Потом ты долго и трудно, с перерывами на отдых, натягиваешь гимнастерку. А мысль об одном: «Закопал партбилет... Закопал... партбилет...» Есть в этом что-то страшное, стыдное, унизительное.
«Но ведь я... спрятал его... от врагов!» — убеждаешь ты себя. Однако от этого не становится легче. «Нет, нет... не закапывать... не прятать!..» Ты расшвыриваешь дерн, вытаскиваешь сверток, слабеющими руками долго ищешь в складках материи маленькую тоненькую книжицу. Вытащив, прижимаешь ее к ране на груди: окровавленным, они уже наверняка не смогут воспользоваться... Так... Теперь можно и расслабиться...
А забытье подступает все настойчивее, и уже нет сил противиться ему. Да и надо ли? Мысль о жизни кажется несбыточной, как чудо. Ты принимаешь смерть с легким сердцем. Она несет избавление от того страшного, что могло бы случиться с тобой, живым, но беспомощным, в этом занятом немцами лесу. Значит, чудо не свершится...
Ты пришел в себя. Удивился: «Жив!» Осмотревшись, понял, что тебя прячут. «Значит, свои...» Дальний глухой угол сарая — тот, в котором ты лежишь, забит сеном. Вокруг тебя сбились мальчишки. В отцовых треухах, в драных, не по росту огромных, измазученных телогрейках, в таких же больших, не по ноге сапогах.

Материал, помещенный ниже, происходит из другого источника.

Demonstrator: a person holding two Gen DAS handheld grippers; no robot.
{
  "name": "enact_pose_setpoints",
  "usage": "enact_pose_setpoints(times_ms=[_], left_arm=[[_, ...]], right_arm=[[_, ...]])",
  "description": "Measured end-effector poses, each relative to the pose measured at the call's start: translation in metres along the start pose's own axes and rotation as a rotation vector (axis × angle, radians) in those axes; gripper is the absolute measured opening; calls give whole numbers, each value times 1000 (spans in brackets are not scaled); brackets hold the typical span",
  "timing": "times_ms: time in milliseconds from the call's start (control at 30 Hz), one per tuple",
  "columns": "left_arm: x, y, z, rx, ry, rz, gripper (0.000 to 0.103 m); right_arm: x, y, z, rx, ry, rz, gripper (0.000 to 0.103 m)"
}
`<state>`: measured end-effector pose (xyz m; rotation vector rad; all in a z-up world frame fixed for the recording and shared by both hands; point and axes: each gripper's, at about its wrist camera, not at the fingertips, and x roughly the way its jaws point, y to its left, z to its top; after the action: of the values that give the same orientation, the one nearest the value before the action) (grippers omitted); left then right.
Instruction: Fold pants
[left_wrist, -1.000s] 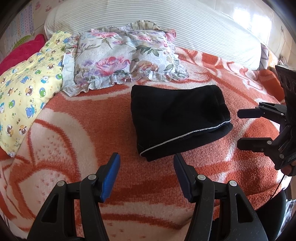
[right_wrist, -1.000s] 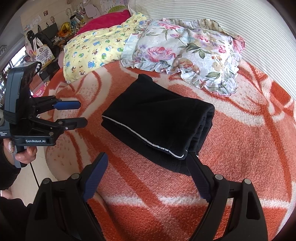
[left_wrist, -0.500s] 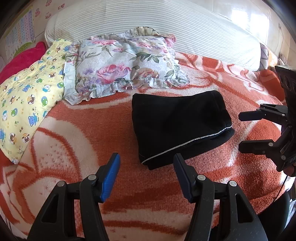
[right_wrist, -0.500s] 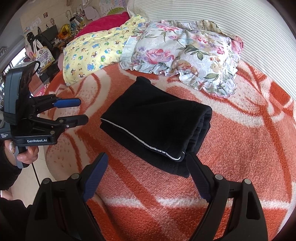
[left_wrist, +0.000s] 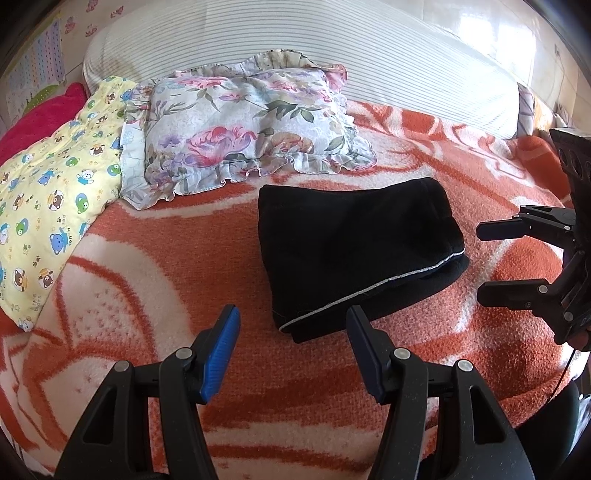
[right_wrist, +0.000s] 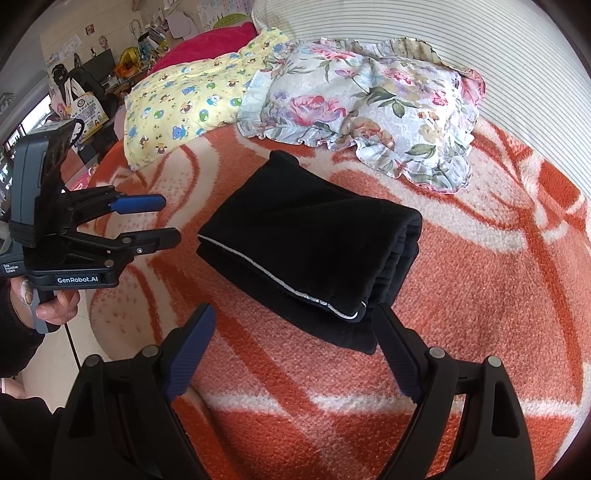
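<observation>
The black pants (left_wrist: 354, 251) lie folded into a thick rectangle with a thin white stripe on the orange-and-cream blanket (left_wrist: 147, 266); they also show in the right wrist view (right_wrist: 310, 243). My left gripper (left_wrist: 291, 328) is open and empty, just short of the bundle's near left corner; it shows from the side in the right wrist view (right_wrist: 162, 218). My right gripper (right_wrist: 291, 328) is open and empty, in front of the bundle's near right corner; it shows in the left wrist view (left_wrist: 484, 262), right of the pants.
A floral ruffled pillow (left_wrist: 243, 125) lies behind the pants. A yellow bear-print quilt (left_wrist: 48, 184) and a pink cushion (left_wrist: 33, 118) lie at the left. A striped bolster (left_wrist: 332, 55) runs along the back. Cluttered furniture (right_wrist: 92, 77) stands beyond the bed's left edge.
Both grippers have drawn back slightly from the folded pants, which sit a little farther from the fingers. Both stay open and empty; the pants have not moved.
</observation>
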<state>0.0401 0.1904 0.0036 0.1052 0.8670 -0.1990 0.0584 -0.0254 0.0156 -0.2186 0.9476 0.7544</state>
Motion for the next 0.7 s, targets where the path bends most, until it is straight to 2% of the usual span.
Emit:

Самый старший, беловолосый, с розовым, сплошь усыпанным веснушками лицом, подносит к твоим губам жестяную кружку с кипятком. Он серьезен, сосредоточен, губы собраны в узелок — как у старушки.
Ты счастлив: «Жив!» Рядом на соломе лежат в старой шапке большущая вареная свекла, две картофелины. В сторонке — горка свекольных и картофельных очистков, а в открытом спичечном коробке с добела исчирканными боками — щепотка соли. И во.рту сладковатый вкус свеклы... Потом опять — волны, волны, солнечные блики на воде. Забытье...

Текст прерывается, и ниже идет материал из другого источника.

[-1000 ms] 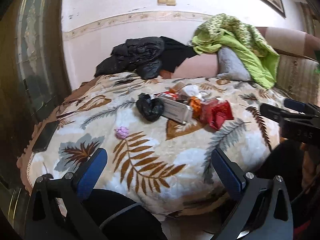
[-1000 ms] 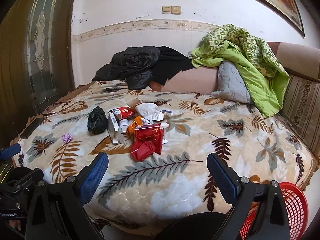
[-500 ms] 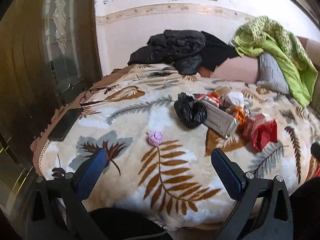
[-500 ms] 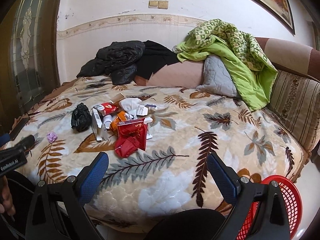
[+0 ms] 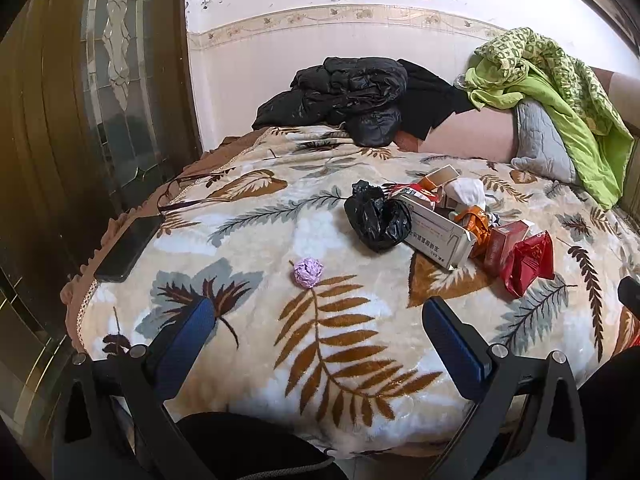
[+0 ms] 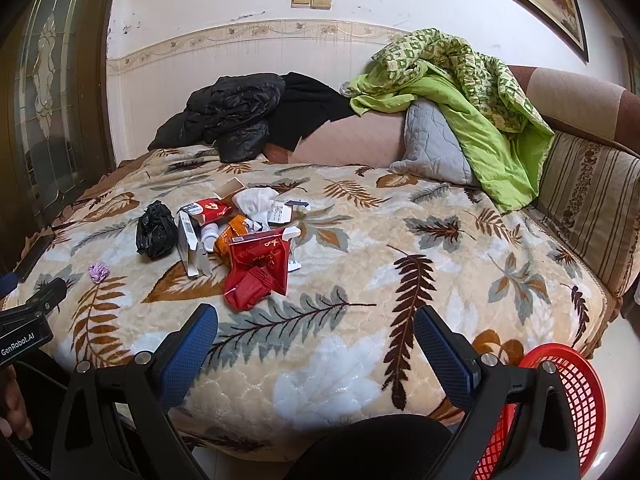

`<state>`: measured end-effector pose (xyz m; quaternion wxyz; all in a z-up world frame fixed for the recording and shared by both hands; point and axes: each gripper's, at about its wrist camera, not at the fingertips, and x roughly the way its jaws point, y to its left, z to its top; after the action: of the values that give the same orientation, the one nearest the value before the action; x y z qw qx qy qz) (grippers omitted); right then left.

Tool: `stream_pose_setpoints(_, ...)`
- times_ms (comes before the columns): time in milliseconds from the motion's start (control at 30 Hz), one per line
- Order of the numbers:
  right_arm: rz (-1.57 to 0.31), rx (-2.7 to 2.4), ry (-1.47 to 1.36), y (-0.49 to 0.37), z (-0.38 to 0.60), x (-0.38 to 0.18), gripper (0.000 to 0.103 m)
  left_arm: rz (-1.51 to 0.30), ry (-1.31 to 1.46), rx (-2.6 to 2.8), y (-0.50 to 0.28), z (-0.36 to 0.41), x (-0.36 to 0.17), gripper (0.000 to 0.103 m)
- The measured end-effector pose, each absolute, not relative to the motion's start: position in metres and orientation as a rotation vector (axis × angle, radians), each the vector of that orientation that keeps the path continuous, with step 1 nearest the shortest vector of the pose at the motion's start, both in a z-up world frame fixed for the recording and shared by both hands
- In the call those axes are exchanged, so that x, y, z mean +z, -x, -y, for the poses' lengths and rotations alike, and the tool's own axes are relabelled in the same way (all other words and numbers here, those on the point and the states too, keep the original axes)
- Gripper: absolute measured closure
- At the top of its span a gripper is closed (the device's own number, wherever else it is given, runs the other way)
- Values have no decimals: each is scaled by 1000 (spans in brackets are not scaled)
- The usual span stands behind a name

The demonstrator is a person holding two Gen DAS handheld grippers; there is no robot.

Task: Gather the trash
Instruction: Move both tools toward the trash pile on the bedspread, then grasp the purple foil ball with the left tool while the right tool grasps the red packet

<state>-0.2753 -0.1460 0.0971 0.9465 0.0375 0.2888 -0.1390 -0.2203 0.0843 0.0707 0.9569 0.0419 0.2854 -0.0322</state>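
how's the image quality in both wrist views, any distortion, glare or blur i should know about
Left wrist view: strong fisheye bending, with the door frame curving and black corners; the purple paper ball and black bag are sharp. Right wrist view: the same barrel distortion bows the wall border; soft even daylight, no harsh glare; the red wrapper is crisp and the red basket stretches at the edge.

I am reading "GenRobot.AI" in white letters on the black body of the left gripper (image 6: pixel 28 316) at the edge of my right wrist view. The white carton (image 5: pixel 436 236) and the red packet (image 6: pixel 260 260) are showing print, but it is staying too small for me to make out.
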Motion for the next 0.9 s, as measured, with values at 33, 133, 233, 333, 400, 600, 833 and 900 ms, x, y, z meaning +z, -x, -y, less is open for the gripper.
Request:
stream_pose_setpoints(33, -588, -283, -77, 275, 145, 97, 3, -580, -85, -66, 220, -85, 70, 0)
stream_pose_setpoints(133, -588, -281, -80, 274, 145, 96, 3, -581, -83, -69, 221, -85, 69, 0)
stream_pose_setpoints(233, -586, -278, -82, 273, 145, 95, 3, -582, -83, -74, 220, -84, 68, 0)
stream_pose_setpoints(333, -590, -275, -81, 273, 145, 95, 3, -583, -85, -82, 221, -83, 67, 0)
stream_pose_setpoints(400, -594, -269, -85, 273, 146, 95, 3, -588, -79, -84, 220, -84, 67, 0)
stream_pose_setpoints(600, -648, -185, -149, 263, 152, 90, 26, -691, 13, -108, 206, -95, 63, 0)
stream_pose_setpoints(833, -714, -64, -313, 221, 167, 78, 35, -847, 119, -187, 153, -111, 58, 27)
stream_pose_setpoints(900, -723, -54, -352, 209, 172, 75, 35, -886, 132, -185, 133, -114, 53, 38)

Приходя в сознание, ты всегда видел мальчишек — одних и тех же, — их курносые веснушчатые носы, сверкающие испуганным любопытством глаза.
— Чижики... — Ты улыбнулся, произнося это слово, и в ответ обрадованно зашелестел мальчишечий шепот:
— Оклемался! Я говорил - оклемается! – Деда Матвея надо позвать.
– Ну да! Он коней да коров лечил...
— Что из того? Все одно лекарь. Понимает.
– А как сказать ему?
— Надо пошевелить мозгами. — Это голос старшего — беловолосого, с розовым, сплошь усыпанным темными веснушками лицом.
Однажды, придя в себя, ты ощутил плотность повязок, обхвативших твою грудь, твои ноги. Увидел старика, обвислые, заросшие седой щетиной щеки, обвислые прокуренные усы, усталые, под лохматыми седыми бровями глаза, морщинистые коричневые руки.
— Дед Матвей? — спросил ты.
— Ну я, — удивленно отозвался дед. — Ай нашенский?
Ты не ответил, только положил ладонь на сухую, с толстыми выпуклыми ногтями руку старого ветеринара.